►

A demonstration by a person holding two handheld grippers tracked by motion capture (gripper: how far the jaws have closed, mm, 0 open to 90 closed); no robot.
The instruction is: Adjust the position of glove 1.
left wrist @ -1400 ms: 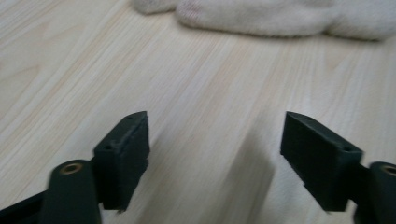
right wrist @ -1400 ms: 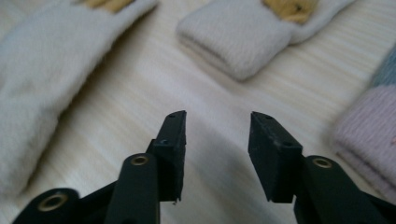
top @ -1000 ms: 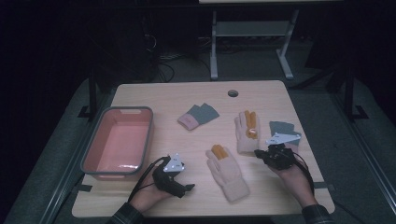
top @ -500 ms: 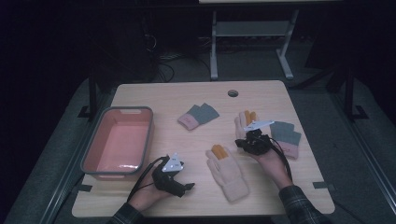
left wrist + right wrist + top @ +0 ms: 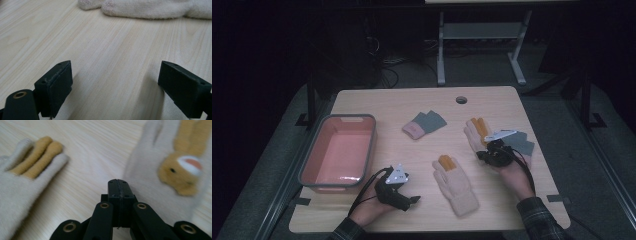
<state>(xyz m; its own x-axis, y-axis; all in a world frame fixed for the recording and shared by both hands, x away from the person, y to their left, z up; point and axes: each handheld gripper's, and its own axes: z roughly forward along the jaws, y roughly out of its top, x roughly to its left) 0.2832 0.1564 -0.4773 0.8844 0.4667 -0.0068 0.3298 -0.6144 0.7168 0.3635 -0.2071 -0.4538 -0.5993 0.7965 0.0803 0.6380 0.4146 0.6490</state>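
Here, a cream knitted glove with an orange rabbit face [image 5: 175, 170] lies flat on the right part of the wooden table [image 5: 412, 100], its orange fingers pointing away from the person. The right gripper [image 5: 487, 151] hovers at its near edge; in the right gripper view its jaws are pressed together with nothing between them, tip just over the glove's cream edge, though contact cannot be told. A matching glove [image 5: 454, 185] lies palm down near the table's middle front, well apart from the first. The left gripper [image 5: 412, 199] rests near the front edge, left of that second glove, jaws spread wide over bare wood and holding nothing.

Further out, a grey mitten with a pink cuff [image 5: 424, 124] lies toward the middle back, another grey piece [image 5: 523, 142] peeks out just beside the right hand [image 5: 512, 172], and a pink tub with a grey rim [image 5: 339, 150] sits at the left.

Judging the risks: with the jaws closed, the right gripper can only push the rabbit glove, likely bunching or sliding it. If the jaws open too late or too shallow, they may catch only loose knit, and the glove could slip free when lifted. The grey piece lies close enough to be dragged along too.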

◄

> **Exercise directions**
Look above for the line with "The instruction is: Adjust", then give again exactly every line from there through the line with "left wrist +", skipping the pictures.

> **Written answer**
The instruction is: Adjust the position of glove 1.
left wrist @ -1400 ms: 
right wrist @ -1400 ms: 
top @ -1000 ms: 
top @ -500 ms: 
left wrist + right wrist + top @ +0 ms: 

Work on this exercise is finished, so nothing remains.